What you will do
Starting at the top of the data and ending with the line that holds "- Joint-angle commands", transcribe each line exactly; include both ends.

+---+

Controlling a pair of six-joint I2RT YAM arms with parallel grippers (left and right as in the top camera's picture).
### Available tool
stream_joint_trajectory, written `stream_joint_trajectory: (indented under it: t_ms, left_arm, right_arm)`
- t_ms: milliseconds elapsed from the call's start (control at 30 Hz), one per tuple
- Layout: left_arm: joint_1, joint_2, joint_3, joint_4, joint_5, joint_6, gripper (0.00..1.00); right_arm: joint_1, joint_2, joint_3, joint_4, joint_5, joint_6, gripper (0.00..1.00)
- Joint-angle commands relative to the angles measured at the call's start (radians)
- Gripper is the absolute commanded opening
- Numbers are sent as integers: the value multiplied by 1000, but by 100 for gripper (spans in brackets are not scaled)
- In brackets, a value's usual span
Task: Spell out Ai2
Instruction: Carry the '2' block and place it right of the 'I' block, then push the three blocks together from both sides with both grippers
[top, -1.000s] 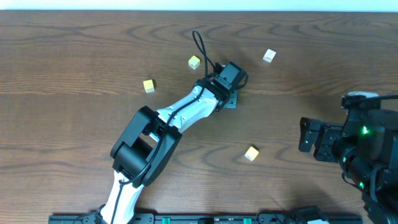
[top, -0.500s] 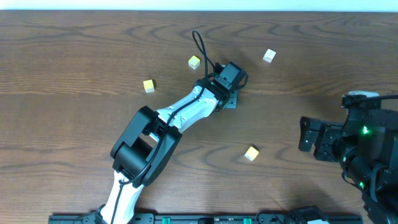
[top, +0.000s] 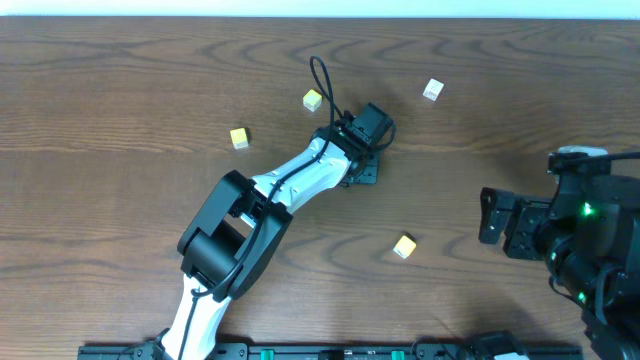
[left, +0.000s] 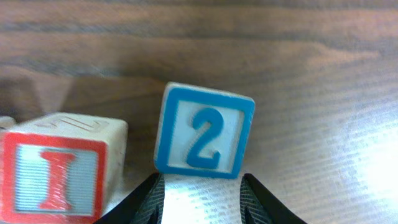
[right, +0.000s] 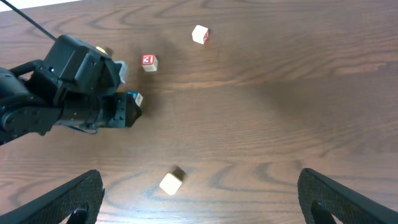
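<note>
In the left wrist view a wooden block with a blue "2" (left: 204, 132) stands upright on the table. It is just beyond my left gripper's (left: 202, 200) open fingertips and not clamped. A block with a red "I" (left: 56, 168) stands close to its left with a small gap. In the overhead view the left gripper (top: 367, 170) hides both blocks. The right wrist view shows the blue-edged block (right: 134, 99) at the left gripper's tip. My right gripper (right: 202, 199) is wide open and empty at the table's right side (top: 495, 218).
Loose blocks lie on the wooden table: two yellowish ones (top: 239, 137) (top: 312, 99), a white one (top: 432, 90) and a pale one (top: 404, 246). A red-faced block (right: 148, 61) stands beyond the left gripper in the right wrist view. A black cable (top: 322, 75) loops off the left wrist.
The left gripper has drawn back slightly toward the lower left. The right arm and the loose blocks have not moved.
</note>
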Motion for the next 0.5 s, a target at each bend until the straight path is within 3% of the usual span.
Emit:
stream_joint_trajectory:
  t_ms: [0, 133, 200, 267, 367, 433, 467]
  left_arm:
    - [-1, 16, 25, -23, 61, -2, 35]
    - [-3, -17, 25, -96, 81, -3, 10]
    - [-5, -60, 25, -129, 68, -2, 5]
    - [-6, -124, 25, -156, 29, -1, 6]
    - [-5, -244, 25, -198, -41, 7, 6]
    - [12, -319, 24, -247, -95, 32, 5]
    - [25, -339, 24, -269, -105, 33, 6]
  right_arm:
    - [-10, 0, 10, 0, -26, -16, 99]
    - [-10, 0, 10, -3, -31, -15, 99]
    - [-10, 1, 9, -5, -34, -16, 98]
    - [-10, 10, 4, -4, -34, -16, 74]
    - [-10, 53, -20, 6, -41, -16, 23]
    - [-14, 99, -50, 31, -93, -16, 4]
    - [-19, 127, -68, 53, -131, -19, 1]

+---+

Response to this exercise
Controlling a pair of six-joint I2RT YAM arms with parallel grippers (left and right as in the top camera's picture).
### Available tool
stream_joint_trajectory, written `stream_joint_trajectory: (indented under it: t_ms, left_arm, right_arm)`
- t_ms: milliseconds elapsed from the call's start (control at 30 Hz), one per tuple
- Layout: left_arm: joint_1, joint_2, joint_3, joint_4, joint_5, joint_6, gripper (0.00..1.00); right_arm: joint_1, joint_2, joint_3, joint_4, joint_5, joint_6, gripper (0.00..1.00)
- Joint-angle commands relative to the angles measured at the call's start (radians)

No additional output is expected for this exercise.